## THE PROBLEM
Lines in the data below that contain the word "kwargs" are to be copied.

## DATASET CONTENT
::::::
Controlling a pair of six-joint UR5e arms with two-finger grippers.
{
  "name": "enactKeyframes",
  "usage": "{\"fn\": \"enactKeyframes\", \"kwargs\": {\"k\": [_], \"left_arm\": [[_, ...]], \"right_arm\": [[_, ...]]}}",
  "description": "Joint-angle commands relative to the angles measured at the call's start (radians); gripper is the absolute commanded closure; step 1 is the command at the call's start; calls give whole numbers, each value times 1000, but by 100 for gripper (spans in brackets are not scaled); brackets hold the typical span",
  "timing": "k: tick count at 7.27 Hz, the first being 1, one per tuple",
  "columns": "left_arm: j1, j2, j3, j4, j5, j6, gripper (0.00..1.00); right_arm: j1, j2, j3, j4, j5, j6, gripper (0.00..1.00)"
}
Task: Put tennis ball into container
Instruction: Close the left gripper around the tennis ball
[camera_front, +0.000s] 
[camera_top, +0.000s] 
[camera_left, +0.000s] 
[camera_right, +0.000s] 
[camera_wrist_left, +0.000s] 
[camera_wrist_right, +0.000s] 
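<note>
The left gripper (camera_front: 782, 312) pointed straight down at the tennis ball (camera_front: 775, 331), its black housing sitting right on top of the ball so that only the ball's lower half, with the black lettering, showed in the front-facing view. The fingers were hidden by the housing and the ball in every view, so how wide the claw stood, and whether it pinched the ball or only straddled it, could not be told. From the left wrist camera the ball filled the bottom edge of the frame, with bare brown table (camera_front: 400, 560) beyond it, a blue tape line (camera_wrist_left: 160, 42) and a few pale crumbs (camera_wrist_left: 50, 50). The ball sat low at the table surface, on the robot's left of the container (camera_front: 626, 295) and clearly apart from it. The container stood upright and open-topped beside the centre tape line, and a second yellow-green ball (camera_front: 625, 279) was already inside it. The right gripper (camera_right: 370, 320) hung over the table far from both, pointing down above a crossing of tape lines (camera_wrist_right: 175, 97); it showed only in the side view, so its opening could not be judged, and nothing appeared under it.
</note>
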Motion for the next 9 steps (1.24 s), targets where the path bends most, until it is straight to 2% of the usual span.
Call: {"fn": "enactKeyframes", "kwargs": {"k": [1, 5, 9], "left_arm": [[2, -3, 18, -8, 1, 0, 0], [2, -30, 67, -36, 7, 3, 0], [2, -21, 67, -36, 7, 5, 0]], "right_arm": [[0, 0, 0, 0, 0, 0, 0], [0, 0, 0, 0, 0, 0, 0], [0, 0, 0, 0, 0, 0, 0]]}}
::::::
## RESULT OF THE TASK
  "usage": "{\"fn\": \"enactKeyframes\", \"kwargs\": {\"k\": [_], \"left_arm\": [[_, ...]], \"right_arm\": [[_, ...]]}}",
Call: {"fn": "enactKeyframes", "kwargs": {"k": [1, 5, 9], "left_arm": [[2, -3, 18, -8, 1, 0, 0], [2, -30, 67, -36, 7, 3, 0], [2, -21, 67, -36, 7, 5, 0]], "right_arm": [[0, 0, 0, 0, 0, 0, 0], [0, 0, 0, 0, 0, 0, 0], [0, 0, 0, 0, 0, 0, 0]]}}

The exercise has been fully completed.